■ WHAT YOU WILL DO
Starting at the first line of the listing below and ending at the line with "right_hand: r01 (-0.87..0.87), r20", copy each line exactly.
*** Block opens ***
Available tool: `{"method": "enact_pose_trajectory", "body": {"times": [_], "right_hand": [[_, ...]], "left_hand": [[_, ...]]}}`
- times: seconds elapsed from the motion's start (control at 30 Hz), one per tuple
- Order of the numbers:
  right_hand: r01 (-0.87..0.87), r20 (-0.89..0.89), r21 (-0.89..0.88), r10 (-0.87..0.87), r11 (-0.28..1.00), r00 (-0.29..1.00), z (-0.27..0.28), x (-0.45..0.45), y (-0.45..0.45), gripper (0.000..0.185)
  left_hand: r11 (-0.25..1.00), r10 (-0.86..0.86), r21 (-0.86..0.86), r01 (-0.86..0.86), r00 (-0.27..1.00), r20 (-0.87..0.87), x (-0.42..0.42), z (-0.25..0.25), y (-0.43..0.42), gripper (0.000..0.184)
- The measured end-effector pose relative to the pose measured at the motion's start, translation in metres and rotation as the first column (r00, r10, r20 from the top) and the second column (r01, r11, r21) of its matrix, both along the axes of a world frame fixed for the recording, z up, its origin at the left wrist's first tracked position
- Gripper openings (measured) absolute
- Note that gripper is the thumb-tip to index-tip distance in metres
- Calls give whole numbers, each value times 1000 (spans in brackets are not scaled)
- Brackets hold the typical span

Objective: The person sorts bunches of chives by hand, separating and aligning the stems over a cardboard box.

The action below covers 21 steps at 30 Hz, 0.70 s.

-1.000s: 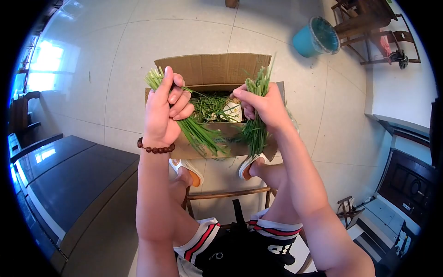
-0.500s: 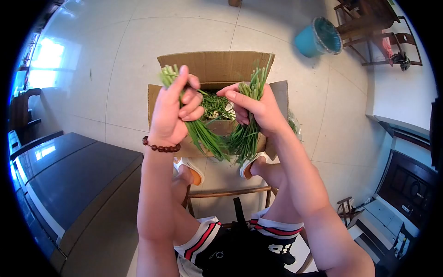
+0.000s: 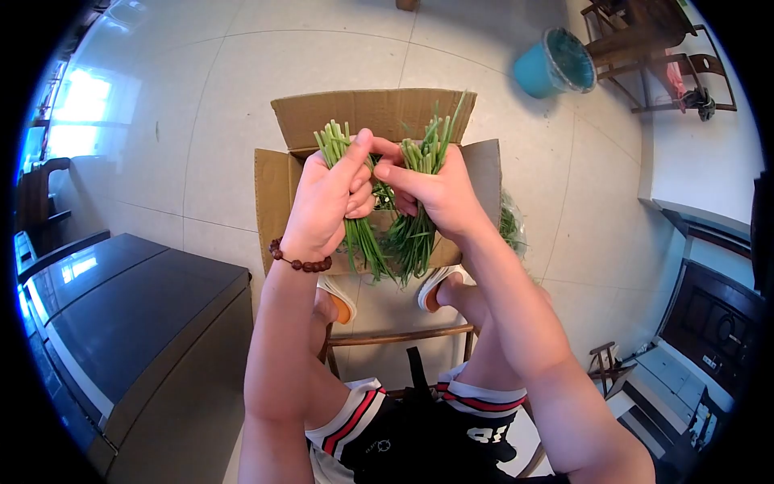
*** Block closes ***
■ ANSWER TO THIS PROBLEM
Available tool: `{"method": "enact_pose_trajectory", "body": {"times": [_], "right_hand": [[_, ...]], "left_hand": [[_, ...]]}}`
- times: seconds elapsed from the motion's start (control at 30 Hz), one per tuple
- Order of the numbers:
  right_hand: r01 (-0.87..0.87), r20 (-0.89..0.89), r21 (-0.89..0.88), r10 (-0.87..0.87), r11 (-0.28..1.00), r00 (-0.29..1.00), z (-0.27..0.28), x (-0.45..0.45), y (-0.45..0.45), gripper (0.000..0.185)

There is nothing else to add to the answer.